◆ Exercise directions: From start to end, print the entire listing below exactly.

================

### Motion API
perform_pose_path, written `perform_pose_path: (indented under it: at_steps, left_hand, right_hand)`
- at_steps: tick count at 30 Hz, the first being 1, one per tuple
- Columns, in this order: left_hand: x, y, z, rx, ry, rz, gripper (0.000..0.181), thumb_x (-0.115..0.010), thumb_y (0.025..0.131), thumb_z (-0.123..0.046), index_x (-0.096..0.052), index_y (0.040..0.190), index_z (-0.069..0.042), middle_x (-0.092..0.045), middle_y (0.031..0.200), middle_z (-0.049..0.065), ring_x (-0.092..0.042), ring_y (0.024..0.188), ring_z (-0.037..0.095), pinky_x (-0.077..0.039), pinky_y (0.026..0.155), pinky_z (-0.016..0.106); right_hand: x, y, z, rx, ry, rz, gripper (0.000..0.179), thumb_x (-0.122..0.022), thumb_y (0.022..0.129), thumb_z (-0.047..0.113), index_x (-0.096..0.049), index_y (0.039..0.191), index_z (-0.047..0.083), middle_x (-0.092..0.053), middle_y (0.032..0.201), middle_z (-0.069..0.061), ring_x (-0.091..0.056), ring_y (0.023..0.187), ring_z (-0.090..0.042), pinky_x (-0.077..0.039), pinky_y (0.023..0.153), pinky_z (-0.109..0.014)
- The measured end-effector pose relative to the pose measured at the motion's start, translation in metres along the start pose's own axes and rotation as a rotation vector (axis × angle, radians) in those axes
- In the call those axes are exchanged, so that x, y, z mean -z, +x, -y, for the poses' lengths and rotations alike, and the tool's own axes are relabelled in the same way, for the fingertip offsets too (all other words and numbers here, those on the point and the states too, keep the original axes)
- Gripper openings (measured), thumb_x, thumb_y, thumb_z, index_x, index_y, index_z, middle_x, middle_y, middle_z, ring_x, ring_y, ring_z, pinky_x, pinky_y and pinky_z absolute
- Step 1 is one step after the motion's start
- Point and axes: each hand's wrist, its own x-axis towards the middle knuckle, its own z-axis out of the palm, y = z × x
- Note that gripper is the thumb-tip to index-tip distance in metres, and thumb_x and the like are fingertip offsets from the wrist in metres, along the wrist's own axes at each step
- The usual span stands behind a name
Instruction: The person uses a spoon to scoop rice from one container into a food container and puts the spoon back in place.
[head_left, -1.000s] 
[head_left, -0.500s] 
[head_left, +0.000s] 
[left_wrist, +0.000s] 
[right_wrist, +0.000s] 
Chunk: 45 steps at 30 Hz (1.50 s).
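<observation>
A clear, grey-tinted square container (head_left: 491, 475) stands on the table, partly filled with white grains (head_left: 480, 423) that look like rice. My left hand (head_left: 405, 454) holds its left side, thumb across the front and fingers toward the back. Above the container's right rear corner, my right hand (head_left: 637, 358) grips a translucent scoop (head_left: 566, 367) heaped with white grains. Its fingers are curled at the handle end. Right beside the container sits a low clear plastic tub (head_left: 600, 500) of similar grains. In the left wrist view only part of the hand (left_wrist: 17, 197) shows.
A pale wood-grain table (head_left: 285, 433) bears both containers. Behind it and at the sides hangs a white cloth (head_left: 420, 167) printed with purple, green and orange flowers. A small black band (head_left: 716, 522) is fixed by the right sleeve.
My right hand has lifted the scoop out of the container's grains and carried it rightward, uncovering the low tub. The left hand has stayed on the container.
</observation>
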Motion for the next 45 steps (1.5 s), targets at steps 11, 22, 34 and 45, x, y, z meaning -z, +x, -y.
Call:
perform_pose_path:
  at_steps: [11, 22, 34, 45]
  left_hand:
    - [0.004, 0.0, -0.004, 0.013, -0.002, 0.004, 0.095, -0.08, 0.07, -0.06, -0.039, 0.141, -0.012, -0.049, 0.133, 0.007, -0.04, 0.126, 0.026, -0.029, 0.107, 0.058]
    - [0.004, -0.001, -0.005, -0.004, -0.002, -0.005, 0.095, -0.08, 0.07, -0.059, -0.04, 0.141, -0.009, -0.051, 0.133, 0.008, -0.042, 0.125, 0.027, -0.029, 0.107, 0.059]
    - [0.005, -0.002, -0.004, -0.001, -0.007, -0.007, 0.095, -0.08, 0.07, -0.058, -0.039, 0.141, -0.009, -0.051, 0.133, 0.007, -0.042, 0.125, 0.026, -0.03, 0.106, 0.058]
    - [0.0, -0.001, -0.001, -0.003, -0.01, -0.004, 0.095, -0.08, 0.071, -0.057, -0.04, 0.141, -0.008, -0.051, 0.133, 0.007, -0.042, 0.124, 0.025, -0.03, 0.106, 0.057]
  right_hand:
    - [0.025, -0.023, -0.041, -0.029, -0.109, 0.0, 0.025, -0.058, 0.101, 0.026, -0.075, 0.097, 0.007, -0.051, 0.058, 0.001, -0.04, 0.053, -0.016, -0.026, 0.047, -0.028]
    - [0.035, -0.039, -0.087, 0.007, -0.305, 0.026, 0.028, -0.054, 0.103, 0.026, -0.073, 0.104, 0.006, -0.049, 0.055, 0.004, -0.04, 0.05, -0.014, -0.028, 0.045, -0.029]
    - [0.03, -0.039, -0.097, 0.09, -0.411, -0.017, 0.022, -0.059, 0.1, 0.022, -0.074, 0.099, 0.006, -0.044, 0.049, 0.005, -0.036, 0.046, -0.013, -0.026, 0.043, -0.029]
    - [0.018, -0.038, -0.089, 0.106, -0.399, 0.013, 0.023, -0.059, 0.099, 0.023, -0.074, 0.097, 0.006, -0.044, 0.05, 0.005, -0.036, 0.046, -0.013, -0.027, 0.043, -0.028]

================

◆ Result of this exercise:
### Motion API
perform_pose_path, written `perform_pose_path: (indented under it: at_steps, left_hand, right_hand)`
- at_steps: tick count at 30 Hz, the first being 1, one per tuple
- Columns, in this order: left_hand: x, y, z, rx, ry, rz, gripper (0.000..0.181), thumb_x (-0.115..0.010), thumb_y (0.025..0.131), thumb_z (-0.123..0.046), index_x (-0.096..0.052), index_y (0.040..0.190), index_z (-0.069..0.042), middle_x (-0.092..0.045), middle_y (0.031..0.200), middle_z (-0.049..0.065), ring_x (-0.092..0.042), ring_y (0.024..0.188), ring_z (-0.037..0.095), pinky_x (-0.077..0.039), pinky_y (0.026..0.155), pinky_z (-0.016..0.106); right_hand: x, y, z, rx, ry, rz, gripper (0.000..0.179), thumb_x (-0.122..0.022), thumb_y (0.022..0.129), thumb_z (-0.047..0.113), index_x (-0.096..0.049), index_y (0.039..0.191), index_z (-0.047..0.083), middle_x (-0.092..0.053), middle_y (0.032..0.201), middle_z (-0.069..0.061), ring_x (-0.091..0.056), ring_y (0.023..0.187), ring_z (-0.090..0.042), pinky_x (-0.077..0.039), pinky_y (0.023..0.153), pinky_z (-0.109..0.014)
- The measured end-effector pose relative to the pose measured at the motion's start, translation in metres along the start pose's own axes and rotation as a rotation vector (axis × angle, radians) in those axes
- In the call those axes are exchanged, so that x, y, z mean -z, +x, -y, for the poses' lengths and rotations alike, and the tool's own axes are relabelled in the same way, for the fingertip offsets too (all other words and numbers here, those on the point and the states too, keep the original axes)
- Gripper openings (measured), thumb_x, thumb_y, thumb_z, index_x, index_y, index_z, middle_x, middle_y, middle_z, ring_x, ring_y, ring_z, pinky_x, pinky_y and pinky_z absolute
- Step 1 is one step after the motion's start
- Point and axes: each hand's wrist, its own x-axis towards the middle knuckle, its own z-axis out of the palm, y = z × x
- Note that gripper is the thumb-tip to index-tip distance in metres, and thumb_x and the like are fingertip offsets from the wrist in metres, along the wrist's own axes at each step
- The usual span stands behind a name
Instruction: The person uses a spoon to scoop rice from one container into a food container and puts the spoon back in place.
[head_left, -1.000s] 
[head_left, -0.500s] 
[head_left, +0.000s] 
[left_wrist, +0.000s] 
[right_wrist, +0.000s] 
Chunk: 45 steps at 30 Hz (1.50 s).
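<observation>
A clear, grey-tinted square container (head_left: 491, 475) stands on the table, partly filled with white grains (head_left: 480, 423) that look like rice. My left hand (head_left: 405, 454) holds its left side, thumb across the front and fingers toward the back. Above the container's right rear corner, my right hand (head_left: 637, 358) grips a translucent scoop (head_left: 566, 367) heaped with white grains. Its fingers are curled at the handle end. Right beside the container sits a low clear plastic tub (head_left: 600, 500) of similar grains. In the left wrist view only part of the hand (left_wrist: 17, 197) shows.
A pale wood-grain table (head_left: 285, 433) bears both containers. Behind it and at the sides hangs a white cloth (head_left: 420, 167) printed with purple, green and orange flowers. A small black band (head_left: 716, 522) is fixed by the right sleeve.
My right hand has lifted the scoop out of the container's grains and carried it rightward, uncovering the low tub. The left hand has stayed on the container.
</observation>
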Motion for the next 45 steps (1.5 s), targets at steps 11, 22, 34 and 45, x, y, z meaning -z, +x, -y.
Call:
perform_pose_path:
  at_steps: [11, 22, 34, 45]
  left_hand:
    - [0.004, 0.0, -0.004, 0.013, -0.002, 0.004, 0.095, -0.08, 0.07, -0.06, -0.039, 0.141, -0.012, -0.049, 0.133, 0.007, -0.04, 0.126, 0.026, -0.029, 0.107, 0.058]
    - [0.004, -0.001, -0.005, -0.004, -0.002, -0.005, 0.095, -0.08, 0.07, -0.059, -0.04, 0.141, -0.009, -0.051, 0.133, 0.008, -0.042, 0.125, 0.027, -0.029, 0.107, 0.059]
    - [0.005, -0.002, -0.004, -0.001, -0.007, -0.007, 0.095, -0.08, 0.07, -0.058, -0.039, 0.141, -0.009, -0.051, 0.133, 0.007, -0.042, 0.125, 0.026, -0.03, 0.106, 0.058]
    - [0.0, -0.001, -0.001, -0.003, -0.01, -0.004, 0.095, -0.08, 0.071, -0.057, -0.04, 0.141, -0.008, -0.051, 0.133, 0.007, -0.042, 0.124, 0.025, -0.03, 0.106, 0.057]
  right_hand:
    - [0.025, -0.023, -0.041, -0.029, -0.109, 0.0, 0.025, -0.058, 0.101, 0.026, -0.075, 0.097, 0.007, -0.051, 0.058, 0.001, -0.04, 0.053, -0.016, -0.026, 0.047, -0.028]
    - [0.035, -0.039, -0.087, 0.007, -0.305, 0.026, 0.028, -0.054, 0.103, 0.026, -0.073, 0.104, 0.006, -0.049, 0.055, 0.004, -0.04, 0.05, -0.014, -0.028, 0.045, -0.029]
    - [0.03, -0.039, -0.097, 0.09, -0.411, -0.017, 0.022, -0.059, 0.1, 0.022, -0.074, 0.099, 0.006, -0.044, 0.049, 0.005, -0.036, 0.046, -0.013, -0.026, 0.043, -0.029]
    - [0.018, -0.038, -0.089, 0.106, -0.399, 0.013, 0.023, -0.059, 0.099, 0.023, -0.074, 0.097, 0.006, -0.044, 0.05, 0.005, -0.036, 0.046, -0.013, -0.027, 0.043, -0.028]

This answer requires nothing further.